In this installment we will award the supporting role for Industry Trends, taking a deeper look at how this trend is driving changes and how we anticipate it will continue to impact the market in the coming year.
Best Supporting Role for Industry Trends
The award goes to Collaborative Robotics. The use of robotics as a component of laboratory automation is not a new trend and collaborative robots are a natural evolution of the "plate" handling robots that have been in place for years.
Collaborative robots are designed to be safe to interact with humans in a shared workspace, thus allowing for the elimination of guards and interlocks that separated the laboratory personnel from the robots. Collaborative robots are being used in the laboratory to move samples from one instrument to the next, thus freeing up valuable laboratory personnel for more meaningful tasks.
The Collaborative Robot or CoBot is designed to:
- Reduce the implementation cost by providing safety without guarding
- Improve flexibility and productivity by allowing workers to interact with the automation
- Speed process development by allowing easy programming and teaching
There are 4 major methods that are generally employed to make a robot collaborative:
- Work space monitoring (Stop control) - The robot stops when a person enters the work area.
- Work space monitoring (Speed control) - The robot slows down to a safe speed that is determined by where the operator is within the work area.
- Power and Force monitoring - The robot is monitoring and limiting force either mechanically or through software.
- Impact Avoidance - The robot is deploying more localized sensors to check for impending impacts with an unexpected object and taking action to avoid.
The most common approach that is being used today in both the laboratory and factor is the Power and Force monitoring approach. In factory settings, this approach can be very limiting because both the reduced load and reduced speed have a negative impact on the productivity.
In the laboratory setting, loads are often low (microtiter trays) and speeds slow because of liquids are being moved. The biggest negative for the Power and Force monitoring method is that when there is a collision, although safe for the laboratory technician, it can be catastrophic for the sample due to spillage.

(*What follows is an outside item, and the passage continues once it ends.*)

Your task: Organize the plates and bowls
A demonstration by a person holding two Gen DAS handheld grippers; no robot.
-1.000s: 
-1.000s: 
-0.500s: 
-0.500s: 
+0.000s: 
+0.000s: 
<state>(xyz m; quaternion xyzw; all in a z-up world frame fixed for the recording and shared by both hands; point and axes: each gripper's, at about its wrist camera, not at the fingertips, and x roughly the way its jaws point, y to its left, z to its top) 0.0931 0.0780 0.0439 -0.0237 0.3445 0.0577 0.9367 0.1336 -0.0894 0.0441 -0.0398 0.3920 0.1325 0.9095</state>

Trends relating to Collaborative robots in the laboratory are going to be focused around the technology to continue to enhance their value in safety, flexibility, and ease of deployment.

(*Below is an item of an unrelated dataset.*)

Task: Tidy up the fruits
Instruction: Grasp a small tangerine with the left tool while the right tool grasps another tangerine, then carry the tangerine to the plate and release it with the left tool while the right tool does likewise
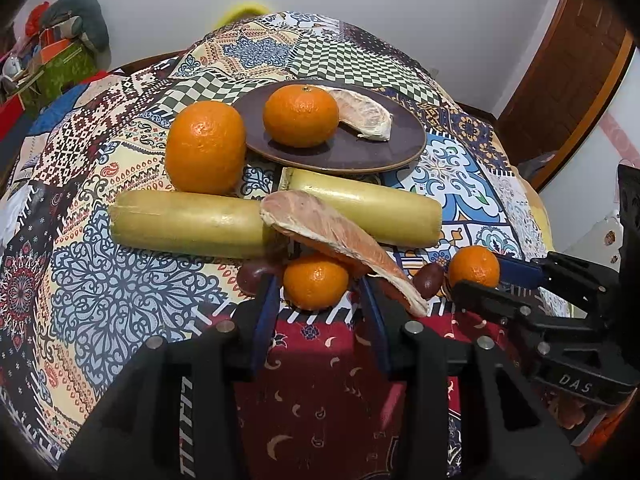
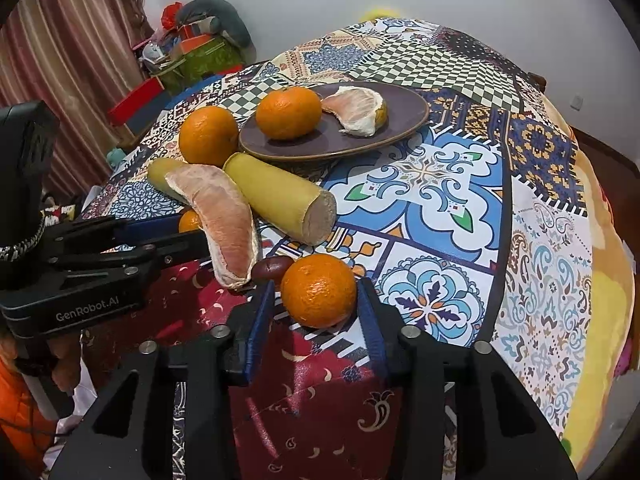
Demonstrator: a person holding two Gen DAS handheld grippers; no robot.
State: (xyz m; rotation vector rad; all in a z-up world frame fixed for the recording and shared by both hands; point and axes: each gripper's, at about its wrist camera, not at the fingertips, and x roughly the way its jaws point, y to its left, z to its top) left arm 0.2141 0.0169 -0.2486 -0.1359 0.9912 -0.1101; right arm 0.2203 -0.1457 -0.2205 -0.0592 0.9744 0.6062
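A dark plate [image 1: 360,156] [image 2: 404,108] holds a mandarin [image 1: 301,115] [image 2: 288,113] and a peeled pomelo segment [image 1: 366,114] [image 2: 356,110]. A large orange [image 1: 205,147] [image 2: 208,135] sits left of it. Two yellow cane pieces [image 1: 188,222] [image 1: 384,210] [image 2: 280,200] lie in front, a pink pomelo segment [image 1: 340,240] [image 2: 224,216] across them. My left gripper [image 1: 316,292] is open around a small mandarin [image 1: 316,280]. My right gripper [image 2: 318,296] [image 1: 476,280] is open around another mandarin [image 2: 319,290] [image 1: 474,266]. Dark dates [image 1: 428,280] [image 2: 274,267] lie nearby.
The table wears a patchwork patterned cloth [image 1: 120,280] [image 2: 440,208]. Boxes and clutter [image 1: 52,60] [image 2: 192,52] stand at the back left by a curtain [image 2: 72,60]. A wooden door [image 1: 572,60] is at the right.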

The first trend that we see pushing forward is move towards making the robotic joints (both rotary and linear) direct drive as opposed to geared. The typical benefit of direct driven joints compared to geared joints are reduced parts count, reduced noise and wear (friction), and greater precision. The negative of direct drive joints is the loss of mechanical advantage that a gear train provides.
In the Cobot application that is using Power and Force monitoring, the mechanical advantage provides another negative attribute, in that it "hides" the signal being monitored, thus slowing the reaction to an impact. Whether the Cobot is using an elastic joint or electronic force monitoring, placing the mechanical drive train between the sensor and the human results in a less sensitive safety mode. The inherent stiffness of a direct drive joint, provides immediate, undampened safety information back to the control, providing for faster response to collision.
The second trend that we see moving forward is the use of more advanced sensing devices to allow for a combination of work space monitoring via speed control and impact avoidance. Ultimately, there is no such thing as an acceptable collision. Keeping the laboratory technician safe and free of injury is critical, but damage to a sample is ultimately unacceptable.
Through a combination of Lidar type sensors for mapping and tracking objects within the workspace and on board collision detection sensors, both the safety and security of the technician and sample can be guaranteed. This approach also comes with improved autonomy that allows for variation in the workspace, which the Cobot can compensate for and remain productive.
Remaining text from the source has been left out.